G.2 Syntax of regular expressions
The following regular expressions can be used in JP1/IM. Use them in accordance with the coding conventions explained below.
- Important
-
We advise against using regular expressions other than those described here because the specifications differ according to the computer model and operating system. Use only the regular expressions described below.
- Organization of this subsection
(1) Ordinary characters
An ordinary character is one that requires a complete match with itself when specified as the search target in a regular expression. The only characters not handled as ordinary characters are control codes and special characters.
(2) Special characters
Special characters are the following: ^ $ . * + ? | ( ) { } [ ] \. These special characters are explained below.
- ^
-
The caret (^) means the first characters (match the start). The caret is a special character only when used as the first character in a regular expression. When used elsewhere, the caret is handled as an ordinary character.
When a caret is specified as a special character, lines beginning with the specified string make a match.
- $
-
The dollar sign ($) means the last characters (match the end). It is a special character only when used as the last character in a regular expression. When used elsewhere, the dollar sign is handled as an ordinary character.
When a dollar sign is specified as a special character, lines ending with the specified string make a match. When $ and ^ are used together, lines containing only the specified string make a match.
- . (period)
-
The period (.) means any single character.
When a period is specified as a special character, any single character other than a linefeed character makes a match.
- *
-
The asterisk (*) means zero or more occurrences of the preceding character.
- +
-
In JP1-specific regular expressions and basic regular expressions, the plus sign (+) is handled as an ordinary character.
As a special character, + means one or more occurrences of the preceding character.
- ?
-
In JP1-specific regular expressions and basic regular expressions, the question mark (?) is handled as an ordinary character.
As a special character, ? means zero or one occurrence of the preceding character.
- |
-
In JP1-specific regular expressions and basic regular expressions, the vertical bar (|) is handled as an ordinary character.
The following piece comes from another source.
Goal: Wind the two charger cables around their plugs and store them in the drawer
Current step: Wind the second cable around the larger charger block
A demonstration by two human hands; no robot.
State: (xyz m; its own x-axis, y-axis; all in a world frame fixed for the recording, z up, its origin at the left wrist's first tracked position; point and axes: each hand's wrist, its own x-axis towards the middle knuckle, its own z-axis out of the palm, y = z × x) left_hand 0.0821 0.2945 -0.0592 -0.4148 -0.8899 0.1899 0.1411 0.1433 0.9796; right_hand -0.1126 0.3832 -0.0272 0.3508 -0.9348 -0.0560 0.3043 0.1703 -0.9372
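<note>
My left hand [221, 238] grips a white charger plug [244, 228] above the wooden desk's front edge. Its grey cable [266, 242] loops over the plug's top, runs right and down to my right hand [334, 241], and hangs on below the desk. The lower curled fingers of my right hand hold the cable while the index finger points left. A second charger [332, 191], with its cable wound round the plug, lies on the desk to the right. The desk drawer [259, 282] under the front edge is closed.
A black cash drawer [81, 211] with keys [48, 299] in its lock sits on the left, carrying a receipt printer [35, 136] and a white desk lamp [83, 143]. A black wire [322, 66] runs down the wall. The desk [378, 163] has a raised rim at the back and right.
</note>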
As a special character, | means an OR condition between the regular expressions on either side. It is used in combination with the special characters ( ).
- ( )
-
In JP1-specific regular expressions and basic regular expressions, left and right parentheses are handled as ordinary characters.
As special characters, ( ) group the enclosed regular expression.
Parentheses are used to explicitly indicate to the program that the enclosed characters are a regular expression. They are mainly used with a vertical bar (|). (See G.4 Tips on using regular expressions.)
- { }
-
In JP1-specific regular expressions and basic regular expressions, curly brackets are handled as ordinary characters.
As special characters, { } mean that the preceding character occurs repeatedly for the number of times specified inside the curly brackets.
- [ ]
-
In JP1-specific regular expressions and basic XPG4 regular expressions, square brackets are handled as ordinary characters.
As special characters, [ ] mean a match with any of the characters enclosed in the square brackets (or with any character not enclosed if a caret (^) is the first character).
- \
-
The backslash (\) cancels a special character (^ $ . * + ? | ( ) { } [ ] \).#
A special character preceded by a backslash is handled as an ordinary character. Use the backslash only to cancel a special character. You can sometimes use an alphanumeric character as a regular expression indicating a control code (linefeed code or tab character, for example) by prefixing it with a backslash. However, this can lead to unintended behavior as the regular expression will be handled differently according to the operating system and product.
- #
-
In JP1-specific regular expressions and basic XPG4 regular expressions, the following are handled as ordinary characters: + ? | ( ) { } [ ]
In basic POSIX 1003.2 regular expressions, the following are handled as ordinary characters: + ? | ( ) { }